As I use a server that is not under my physical control (VPS in a datacenter), I don't like the idea of somebody just making a copy of my disk image, mounting it and going through my mail. In addition to encrypting all of the home directories, I decided to encrypt the mailstore as well.
This was done on a Debian based system using an already running and configured instance of postfix and dovecot, but should be easily adaptable to any Linux based system as it uses eCryptfs and to any other MTA and IMAP/POP server.

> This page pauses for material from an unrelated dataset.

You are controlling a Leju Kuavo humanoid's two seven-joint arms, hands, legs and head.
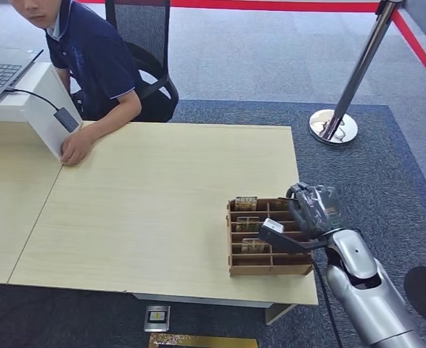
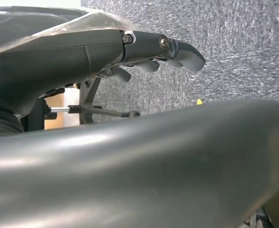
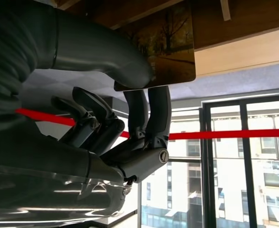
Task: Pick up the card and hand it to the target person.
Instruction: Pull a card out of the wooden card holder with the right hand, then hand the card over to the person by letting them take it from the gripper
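The right arm (image 1: pixel 363 290) reaches forward from low on the right, its hand (image 3: pixel 138 102) pinching a card (image 3: pixel 163 52) between thumb and two straight fingers, the rest curled. The left hand (image 2: pixel 145 52) hangs with fingers loosely extended, apparently holding nothing.

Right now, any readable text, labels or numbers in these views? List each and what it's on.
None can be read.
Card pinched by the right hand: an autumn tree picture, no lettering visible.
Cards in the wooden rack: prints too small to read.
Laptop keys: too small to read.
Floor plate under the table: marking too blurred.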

Install the eCryptfs utilities. On Debian based systems:
root@system:~# apt-get install ecryptfs-utils
Stop all of the mail services
root@system:~# service postfix stop * Stopping Postfix Mail Transport Agent postfix [ OK ] root@system:~# service dovecot stop dovecot stop/waiting root@system:~#
Archive the mail directory into a tar file:
root@system:/var# cd /var/ root@system:/var# tar cvpf mail.tar mail mail/ mail/router.lab/ mail/router.lab/user1/ . .. ... mail/blackhole-networks.com/user1/dovecot.index.log mail/blackhole-networks.com/user1/dovecot-uidvalidity mail/blackhole-networks.com/user1/dovecot.mailbox.log root@system:/var#
Clean out the old unencrypted mail files:
root@system:/var# cd mail root@system:/var/mail# ls blackhole-networks.com router.lab root@system:/var/mail# rm -rf * root@system:/var/mail#
Mount the directory as an encrypted fileystem, using a big, nasty, hard to remember passphrase -- "Really_Hard2GuessPassPhraseThatNobodyWillEverThinkUV...EVER!!!" Follow the prompts from eCryptfs, and select the encryption that suits your needs and tastes. I chose the passphrase above (not realy), aes with 32 byte keys, not to allow non-encrypted files, and to encrypt filenames.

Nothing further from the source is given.